Un seul plan PAC pour la Belgique avec une exécution régionale. Sur le modèle allemand : un seul plan stratégique national auprès de la Commission européenne, avec de la place pour une déclinaison régionale par les entités fédérées. Plus efficient, moins cher, plus lisible.
Un seul portail agricole numérique. Toutes les informations publiques sur une exploitation agricole. Subsides, inspections, effluents d'élevage, autorisations, bien-être animal. Dans un seul système. L'agriculteur fournit ses données une seule fois. Once only.
Mesure publique des résultats. Rapport annuel avec les résultats des inspections, les scores de bien-être animal par secteur, la comparaison avec la moyenne européenne. Transparent et public.
Ce que cela rapporte
- Une meilleure protection des animaux : plus de vide en matière de contrôle dans les abattoirs. Un seul inspecteur de l'AFSCA qui peut tout faire, au lieu de deux services qui se renvoient la balle.
- Moins d'administration pour les agriculteurs : un seul portail, un seul service d'inspection, moins d'instances dans la cour de ferme.
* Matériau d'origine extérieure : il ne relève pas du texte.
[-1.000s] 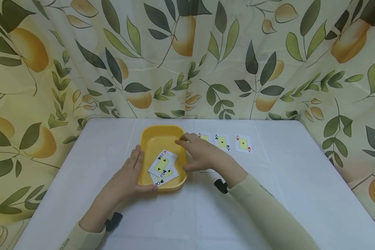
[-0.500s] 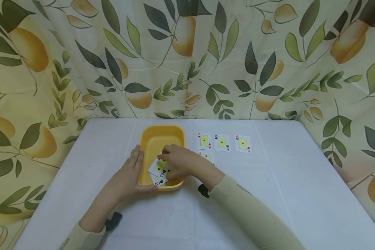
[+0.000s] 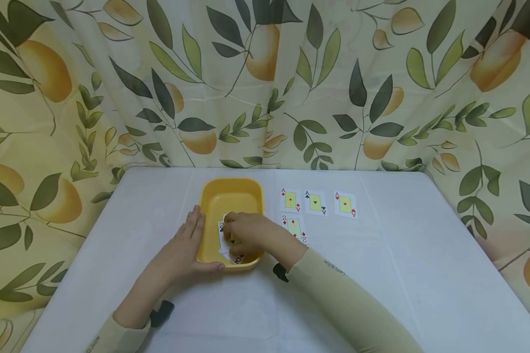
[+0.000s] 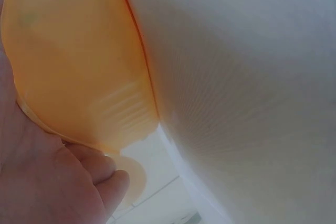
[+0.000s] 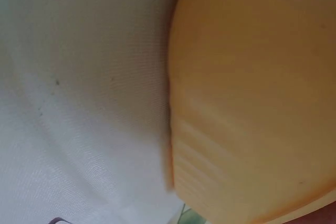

- Des pouvoirs publics plus efficients : plus de doubles inspections, plus de protocoles entre le fédéral et le régional. Gain d'efficience estimé de 15 à 20 % sur la capacité d'inspection.
- Un conflit d'intérêts résolu : l'AFSCA sous la Santé publique élimine la tension entre promotion de l'agriculture et sécurité alimentaire.
- Une meilleure coordination européenne : un seul plan PAC au lieu de deux réduit la complexité administrative vis-à-vis de l'Europe.
- Plus de transparence : le benchmarking public rend la politique contrôlable par les citoyens et par le secteur.